Segment Open

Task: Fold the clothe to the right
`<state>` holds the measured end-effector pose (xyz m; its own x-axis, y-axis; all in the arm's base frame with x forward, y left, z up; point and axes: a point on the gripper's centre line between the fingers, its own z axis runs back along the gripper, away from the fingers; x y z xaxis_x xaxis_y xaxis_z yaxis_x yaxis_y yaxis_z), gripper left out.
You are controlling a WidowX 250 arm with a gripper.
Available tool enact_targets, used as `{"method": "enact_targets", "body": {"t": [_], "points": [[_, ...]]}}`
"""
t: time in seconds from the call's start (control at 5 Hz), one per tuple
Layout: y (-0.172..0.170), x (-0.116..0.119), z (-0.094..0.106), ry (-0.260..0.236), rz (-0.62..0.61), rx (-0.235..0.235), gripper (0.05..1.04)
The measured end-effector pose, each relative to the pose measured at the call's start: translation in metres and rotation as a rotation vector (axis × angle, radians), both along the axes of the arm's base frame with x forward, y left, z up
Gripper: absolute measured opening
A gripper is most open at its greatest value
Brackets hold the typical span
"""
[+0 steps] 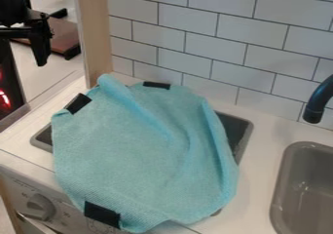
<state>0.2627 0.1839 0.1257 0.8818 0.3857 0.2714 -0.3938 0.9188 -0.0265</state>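
Your black gripper (40, 45): upper left of the camera view, apart from the cloth; whether its jaws are open or closed, you cannot tell. Your turquoise woven cloth (130, 155): one, spread over a dark grey recessed basin (235, 126) in the pale bench (257, 174), its near edge hanging over the front; a raised ridge runs diagonally from the far left corner toward the middle, with further creases along the right. Black patches at its edges: three, at the left (79, 103), far side (157, 85) and near side (102, 214). Right of the cloth: grey sink (309, 199), dark curved faucet (317, 101). Below left: round grey knob (40, 206). Behind: white tiled wall (253, 33).
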Motion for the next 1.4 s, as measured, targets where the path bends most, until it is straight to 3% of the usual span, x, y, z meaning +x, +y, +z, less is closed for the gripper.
{"method": "enact_targets", "body": {"t": [0.2,0.6,1.2,1.4], "points": [[-0.001,-0.002,-0.01,0.026,0.009,-0.02,0.999],[0.009,0.006,-0.049,0.088,0.138,0.001,0.999],[-0.015,0.016,-0.079,0.103,-0.019,-0.04,0.999],[-0.02,0.018,-0.099,0.133,-0.046,-0.062,0.999]]}}
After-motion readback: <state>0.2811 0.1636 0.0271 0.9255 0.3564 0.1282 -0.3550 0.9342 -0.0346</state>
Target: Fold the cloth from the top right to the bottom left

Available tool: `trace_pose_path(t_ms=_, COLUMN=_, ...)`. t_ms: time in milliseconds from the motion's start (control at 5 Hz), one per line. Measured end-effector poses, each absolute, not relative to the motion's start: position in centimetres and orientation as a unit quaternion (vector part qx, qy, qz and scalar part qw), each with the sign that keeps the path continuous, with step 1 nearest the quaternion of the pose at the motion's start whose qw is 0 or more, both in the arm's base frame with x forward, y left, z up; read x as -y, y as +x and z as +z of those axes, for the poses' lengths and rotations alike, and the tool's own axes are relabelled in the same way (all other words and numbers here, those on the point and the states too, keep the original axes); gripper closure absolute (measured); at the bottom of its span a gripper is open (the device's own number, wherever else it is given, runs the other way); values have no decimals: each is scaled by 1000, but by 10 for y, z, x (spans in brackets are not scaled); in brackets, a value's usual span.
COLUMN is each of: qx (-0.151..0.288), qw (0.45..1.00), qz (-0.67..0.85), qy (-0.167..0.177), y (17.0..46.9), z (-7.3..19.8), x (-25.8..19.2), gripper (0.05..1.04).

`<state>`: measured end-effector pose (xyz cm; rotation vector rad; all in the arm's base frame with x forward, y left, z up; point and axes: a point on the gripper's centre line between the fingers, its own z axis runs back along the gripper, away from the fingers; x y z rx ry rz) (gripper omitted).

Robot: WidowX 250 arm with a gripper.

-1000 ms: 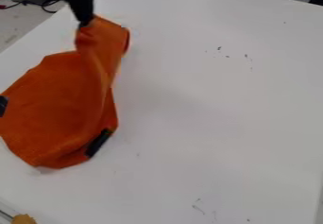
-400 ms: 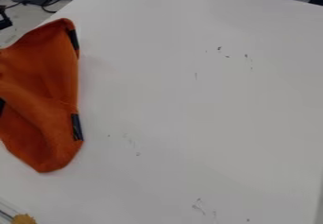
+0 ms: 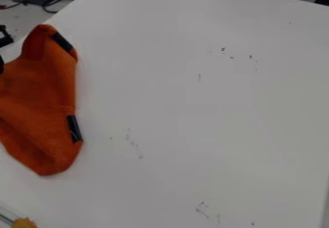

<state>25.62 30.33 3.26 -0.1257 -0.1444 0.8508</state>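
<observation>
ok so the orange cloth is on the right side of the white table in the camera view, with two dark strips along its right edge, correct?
Wrong side: the camera view shows the orange cloth at the left of the white table. Two dark strips along its right edge is correct.

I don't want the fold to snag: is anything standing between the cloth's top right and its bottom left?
Nothing visible stands in the way, though the orange cloth runs out of view at the left. The yellowish object near the bottom-left corner sits below the cloth, apart from it.
</observation>
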Motion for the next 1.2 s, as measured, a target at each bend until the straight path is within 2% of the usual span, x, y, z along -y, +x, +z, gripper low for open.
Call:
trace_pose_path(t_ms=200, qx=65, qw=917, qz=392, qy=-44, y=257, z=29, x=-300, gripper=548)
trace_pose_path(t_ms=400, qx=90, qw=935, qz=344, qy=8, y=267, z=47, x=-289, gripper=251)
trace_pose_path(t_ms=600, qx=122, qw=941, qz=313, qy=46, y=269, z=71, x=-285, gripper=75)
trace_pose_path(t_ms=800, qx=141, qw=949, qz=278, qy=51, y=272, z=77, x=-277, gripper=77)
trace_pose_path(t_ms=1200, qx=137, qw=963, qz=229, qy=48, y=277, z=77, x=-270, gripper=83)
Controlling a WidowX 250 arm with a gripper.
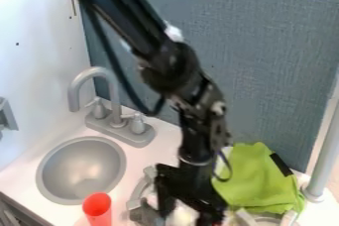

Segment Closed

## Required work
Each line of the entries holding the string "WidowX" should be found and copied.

## Exercise response
You are controlling a WidowX 250 arm with a gripper.
Robot: WidowX 250 arm with a gripper.
Controlling a WidowX 250 arm with a gripper.

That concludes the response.